The UAE has one of the highest levels of smartphone ownership in the Arab world - yet many people do not use the many advanced features they offer.
Many UAE residents do not use smartphone advanced features
DUBAI // The UAE has one of the highest levels of smartphone ownership in the Arab world - yet many people do not use the many advanced features they offer.
Sixty-one per cent of mobile phone owners here have smartphones, compared with 55 per cent in Saudi Arabia and 51 per cent in Kuwait, according to a new report.
However many owners use only the basic functions - voice, text and photos - and never use the device to browse the internet, download music and video or send and receive email.
"Research in multiple countries indicated that among those owning or with access to a smartphone more than one in five did not use their device to connect to the internet," says the report from consultancy firm, Deloitte.
The authors compare this practice to luxury kitchens used only to make toast or a supercar used only for the school run.
"Owners of high-end smartphones - as with owners of any high-end product - may purchase these devices because of their build quality, or because of the cachet that comes with ownership, rather than because they necessarily want to exploit the range of their functionality," they add.

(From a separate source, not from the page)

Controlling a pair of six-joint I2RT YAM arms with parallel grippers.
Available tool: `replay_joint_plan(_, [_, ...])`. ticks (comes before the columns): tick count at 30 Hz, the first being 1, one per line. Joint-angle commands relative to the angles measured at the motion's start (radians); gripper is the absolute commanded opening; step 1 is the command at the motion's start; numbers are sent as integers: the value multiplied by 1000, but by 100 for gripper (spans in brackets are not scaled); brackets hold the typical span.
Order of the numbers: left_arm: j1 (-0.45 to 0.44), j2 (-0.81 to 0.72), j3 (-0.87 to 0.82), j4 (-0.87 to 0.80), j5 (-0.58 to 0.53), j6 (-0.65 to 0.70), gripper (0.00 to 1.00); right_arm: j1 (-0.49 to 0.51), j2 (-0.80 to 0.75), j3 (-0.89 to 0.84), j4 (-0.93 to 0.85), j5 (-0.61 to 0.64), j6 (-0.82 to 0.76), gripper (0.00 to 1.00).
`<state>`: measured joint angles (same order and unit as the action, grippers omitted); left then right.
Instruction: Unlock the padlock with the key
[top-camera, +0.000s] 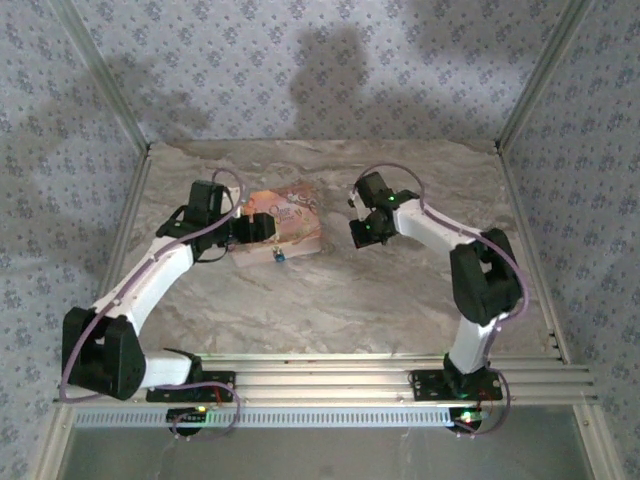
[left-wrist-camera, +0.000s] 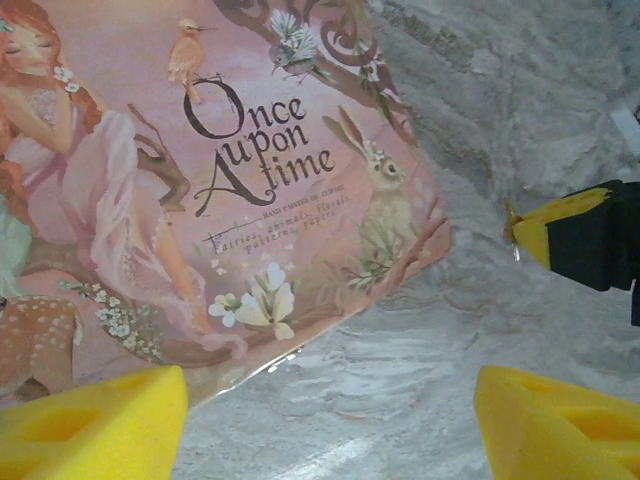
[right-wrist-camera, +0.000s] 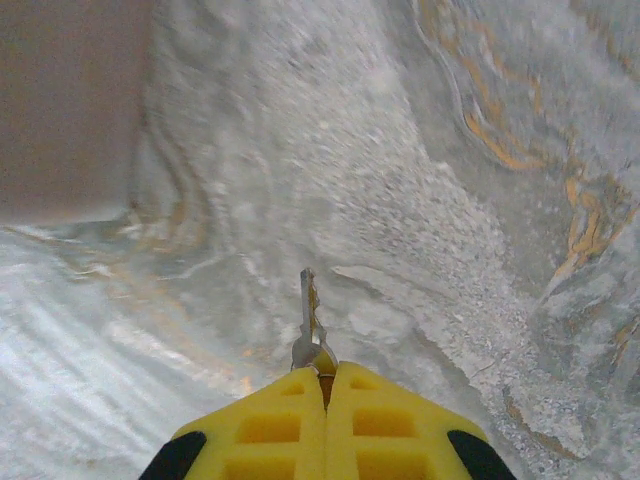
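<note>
As L end effector (left-wrist-camera: 330, 425) gapes, R end effector (right-wrist-camera: 325, 380) clamps key (right-wrist-camera: 308, 320); marble table (top-camera: 340, 300), wallpapered walls (top-camera: 200, 70).

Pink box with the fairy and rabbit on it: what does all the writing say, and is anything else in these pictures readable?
"Once upon A time": large dark lettering on the pink box, seen in the left wrist view.
Two small lines under that title: too small to read.
Top view: the box's print is too blurred to read.
The key: no readable marking.
</note>
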<state>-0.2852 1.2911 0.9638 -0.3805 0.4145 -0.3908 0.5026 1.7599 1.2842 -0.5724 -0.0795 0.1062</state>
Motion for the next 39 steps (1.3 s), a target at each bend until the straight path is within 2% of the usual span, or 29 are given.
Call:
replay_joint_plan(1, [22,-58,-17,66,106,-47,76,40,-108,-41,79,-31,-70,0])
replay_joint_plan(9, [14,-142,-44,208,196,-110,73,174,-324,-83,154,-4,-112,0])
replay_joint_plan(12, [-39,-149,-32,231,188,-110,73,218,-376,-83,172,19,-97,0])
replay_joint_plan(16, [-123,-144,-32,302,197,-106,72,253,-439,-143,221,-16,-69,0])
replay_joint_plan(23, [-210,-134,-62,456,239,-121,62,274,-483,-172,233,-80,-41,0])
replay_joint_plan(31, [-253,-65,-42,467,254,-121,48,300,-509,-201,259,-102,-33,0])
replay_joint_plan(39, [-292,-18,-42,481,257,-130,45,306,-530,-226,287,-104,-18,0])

The report - Technology, Media & Telecommunications Predictions 2013 Middle East - was launched in Dubai this week.
The researchers say the next-generation mobile data standard known as Long Term Evolution (LTE) is being rolled out across the Middle East this year. It offers lightning-fast broadband speeds, and Etisalat and du have launched networks in the UAE.
But the report says operators across the region are using a variety of frequencies for the service, which means travellers will not be able to use their phones' LTE capabilities in some territories.
Paul Lee, a research director at Deloitte, said: "I don't think there is a single phone that supports all these frequencies now, so roaming with LTE will be difficult."